→ Material provided
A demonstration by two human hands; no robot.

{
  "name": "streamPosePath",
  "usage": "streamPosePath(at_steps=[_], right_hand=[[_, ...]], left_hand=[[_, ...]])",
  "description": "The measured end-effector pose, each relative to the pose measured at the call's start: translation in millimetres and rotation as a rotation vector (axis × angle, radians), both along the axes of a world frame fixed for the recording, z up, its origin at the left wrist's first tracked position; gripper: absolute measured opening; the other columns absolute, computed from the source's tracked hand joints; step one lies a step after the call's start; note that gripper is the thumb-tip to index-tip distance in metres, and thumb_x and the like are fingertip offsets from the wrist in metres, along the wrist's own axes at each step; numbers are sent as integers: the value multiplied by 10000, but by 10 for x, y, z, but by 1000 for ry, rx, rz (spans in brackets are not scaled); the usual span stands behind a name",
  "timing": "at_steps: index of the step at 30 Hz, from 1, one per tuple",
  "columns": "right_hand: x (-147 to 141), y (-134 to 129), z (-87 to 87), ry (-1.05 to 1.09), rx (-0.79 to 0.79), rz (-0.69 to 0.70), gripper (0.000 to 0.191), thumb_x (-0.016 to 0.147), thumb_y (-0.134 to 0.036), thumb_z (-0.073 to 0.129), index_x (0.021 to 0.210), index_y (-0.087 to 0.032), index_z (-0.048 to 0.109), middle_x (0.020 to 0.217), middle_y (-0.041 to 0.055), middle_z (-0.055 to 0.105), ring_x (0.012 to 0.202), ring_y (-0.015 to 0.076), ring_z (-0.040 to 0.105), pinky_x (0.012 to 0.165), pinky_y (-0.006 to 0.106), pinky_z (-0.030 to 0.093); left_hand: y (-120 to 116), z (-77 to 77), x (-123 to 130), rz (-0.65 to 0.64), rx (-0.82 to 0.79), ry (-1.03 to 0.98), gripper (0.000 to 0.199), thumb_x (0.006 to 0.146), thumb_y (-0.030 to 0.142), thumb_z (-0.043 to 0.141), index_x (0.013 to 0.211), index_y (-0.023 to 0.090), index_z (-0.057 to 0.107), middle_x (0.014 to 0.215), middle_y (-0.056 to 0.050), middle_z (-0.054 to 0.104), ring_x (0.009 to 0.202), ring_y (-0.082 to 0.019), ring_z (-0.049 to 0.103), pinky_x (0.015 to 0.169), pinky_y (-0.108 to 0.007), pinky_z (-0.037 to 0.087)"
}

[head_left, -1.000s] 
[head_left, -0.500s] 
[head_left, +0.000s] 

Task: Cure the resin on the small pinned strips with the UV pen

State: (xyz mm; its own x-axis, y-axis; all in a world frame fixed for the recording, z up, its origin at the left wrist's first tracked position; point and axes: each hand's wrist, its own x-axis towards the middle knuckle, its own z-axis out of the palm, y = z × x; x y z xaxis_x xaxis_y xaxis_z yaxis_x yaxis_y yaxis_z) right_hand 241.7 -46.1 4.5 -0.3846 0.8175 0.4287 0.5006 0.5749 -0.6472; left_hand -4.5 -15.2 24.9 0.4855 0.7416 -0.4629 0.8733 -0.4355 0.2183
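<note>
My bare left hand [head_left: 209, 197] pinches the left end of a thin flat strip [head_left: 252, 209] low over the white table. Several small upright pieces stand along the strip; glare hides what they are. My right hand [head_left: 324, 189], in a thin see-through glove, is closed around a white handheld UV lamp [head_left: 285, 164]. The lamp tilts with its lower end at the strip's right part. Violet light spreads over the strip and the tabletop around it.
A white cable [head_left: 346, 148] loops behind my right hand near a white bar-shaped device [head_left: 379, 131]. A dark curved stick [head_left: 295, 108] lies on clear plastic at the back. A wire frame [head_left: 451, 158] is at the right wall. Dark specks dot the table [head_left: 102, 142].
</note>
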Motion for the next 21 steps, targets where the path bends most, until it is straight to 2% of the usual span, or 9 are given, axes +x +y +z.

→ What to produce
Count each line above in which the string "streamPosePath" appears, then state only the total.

→ Written reply
2